Work required: Leaving out the images, return the data below exactly as it is written.

Data provided:
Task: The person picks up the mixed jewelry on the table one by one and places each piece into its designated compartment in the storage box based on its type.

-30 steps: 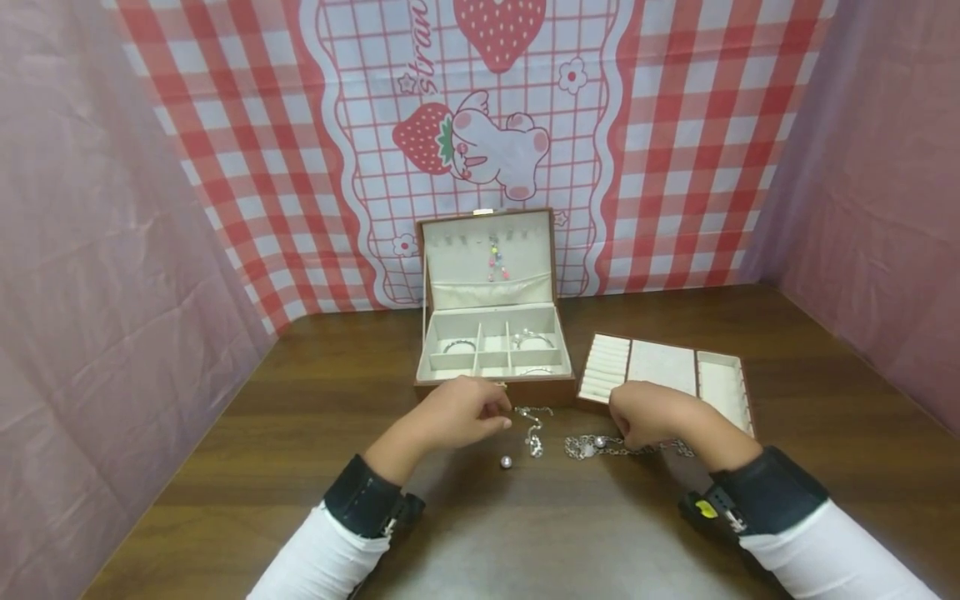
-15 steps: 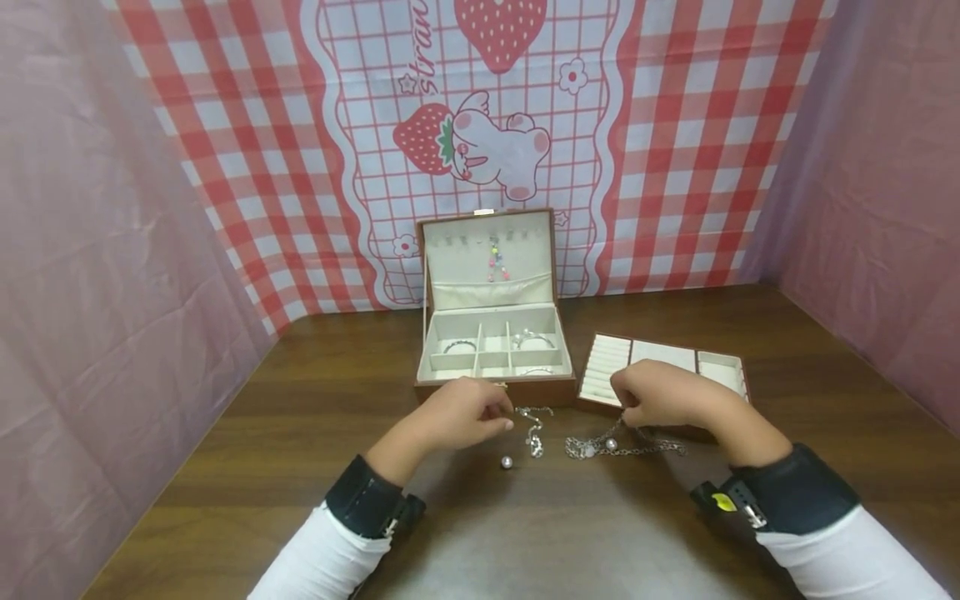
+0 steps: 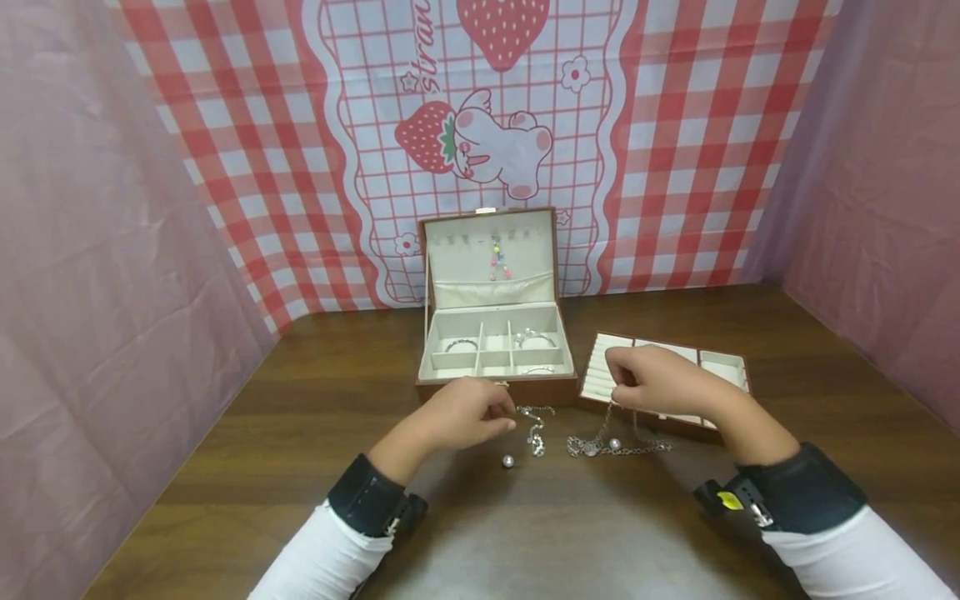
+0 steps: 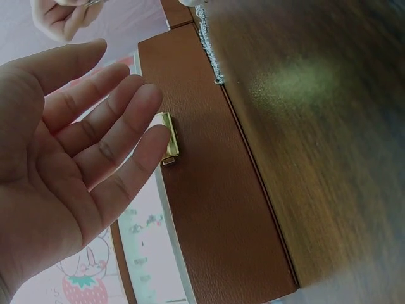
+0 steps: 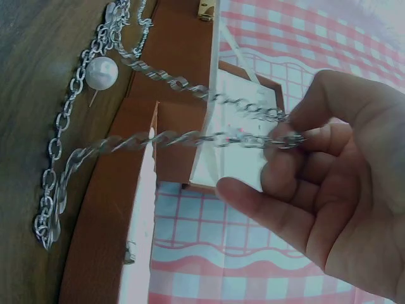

Response to this task:
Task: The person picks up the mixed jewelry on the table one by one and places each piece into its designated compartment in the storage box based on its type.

-30 steps: 
-15 steps: 
+0 steps: 
+0 steps: 
+0 steps: 

That completes the output for this exercise.